Next, we benchmarked the diffusion of the probes against GFP under conditions of osmotic stress and adaptation by fluorescence recovery after photobleaching (FRAP) (Fig. 1E). The median diffusion coefficient decreases from 5.6 (±1.6 [standard deviation]) μm2/s to 1.6 (±1.3) μm2/s and subsequently increases 4 h after the addition of NaCl to 4.2 (±0.3) μm2/s. The changes in diffusion do not reflect the FRET of the sensor precisely, likely because factors such as immobile barriers influence diffusion differently (26). These diffusion coefficients compare to 14.1 (±3.8), 1.7 (±1.1), and 10.3 (±3.1) μm2/s, respectively, for the diffusion of GFP (4). The last data value was obtained at 1.02 osM, while our osmolarity cumulates to 0.88 osM (the osmolarity of MOPS medium plus 300 mM NaCl). The difference in diffusion coefficients of crGE and GFP corresponds with the differences in sizes, but, importantly, the relative changes in mobility indicate that they probe similar biochemical organizations of the cytoplasm.

Macromolecular crowding relates to cell length until cells divide.

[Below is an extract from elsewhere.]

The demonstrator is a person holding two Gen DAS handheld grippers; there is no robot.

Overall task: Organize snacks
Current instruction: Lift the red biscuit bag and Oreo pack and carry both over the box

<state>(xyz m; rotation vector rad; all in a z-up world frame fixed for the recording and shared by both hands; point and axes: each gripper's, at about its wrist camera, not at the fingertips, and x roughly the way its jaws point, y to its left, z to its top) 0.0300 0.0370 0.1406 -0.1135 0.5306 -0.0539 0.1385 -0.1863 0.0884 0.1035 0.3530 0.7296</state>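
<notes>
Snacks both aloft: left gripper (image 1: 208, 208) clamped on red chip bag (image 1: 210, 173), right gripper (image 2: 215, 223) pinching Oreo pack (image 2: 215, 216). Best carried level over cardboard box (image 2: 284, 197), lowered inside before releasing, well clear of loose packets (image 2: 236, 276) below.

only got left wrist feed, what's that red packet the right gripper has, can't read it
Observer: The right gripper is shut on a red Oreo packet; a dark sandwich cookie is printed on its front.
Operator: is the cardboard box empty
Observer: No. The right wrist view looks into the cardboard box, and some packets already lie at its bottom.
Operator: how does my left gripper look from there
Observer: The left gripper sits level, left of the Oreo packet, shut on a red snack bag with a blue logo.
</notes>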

Macromolecular crowding should relate to the volume of a cell when the number of inert biomacromolecules is constant. To investigate whether the decrease in crowding indeed relates to volume changes and cell growth, we determined the cell length and volume during adaptation. To estimate the volume of the cells, we performed photoactivated localization microscopy (PALM) measurements using the inner membrane protein LacY fused to YPet. We find that the volume decreases by 30% immediately after adding 300 mM NaCl (Fig. 1F), while 3 h after the osmotic upshift, the volume recovered to ∼1.8 fl, which is 82% of the value before the upshift. When measuring the length of the cells from brightfield images by confocal microscopy (Fig. 1C), we find that cells immediately become shorter by 20% upon addition of 300 mM NaCl, and the length returns to the value before the osmotic upshift after 30 min. After 60 to 90 min, the average cell length starts to increase. Afterwards, when most cells divide (doubling time of 2 h), apparently in a synchronized manner, the average cell length decreases. After this, the average length remains short in the adapted cells. The decrease in length is more pronounced than the decrease in volume, which implies that the adapted cells have an increased diameter. Yet, the overall trend is similar for both cell length and volume. We find that the crowding relates reciprocally with cell length and cell volume (Fig. 1D). After ∼2 h, which coincides with the moment the cells divide, the relationship between crowding and cell volume no longer holds. We find these trends for both the crGE and the crG18 (Fig. S1). Hence, the results indicate that the crowding, as anticipated, is proportional to the cell volume after the osmotic upshift, but the relationship changes when cells adapt to the osmotic stress.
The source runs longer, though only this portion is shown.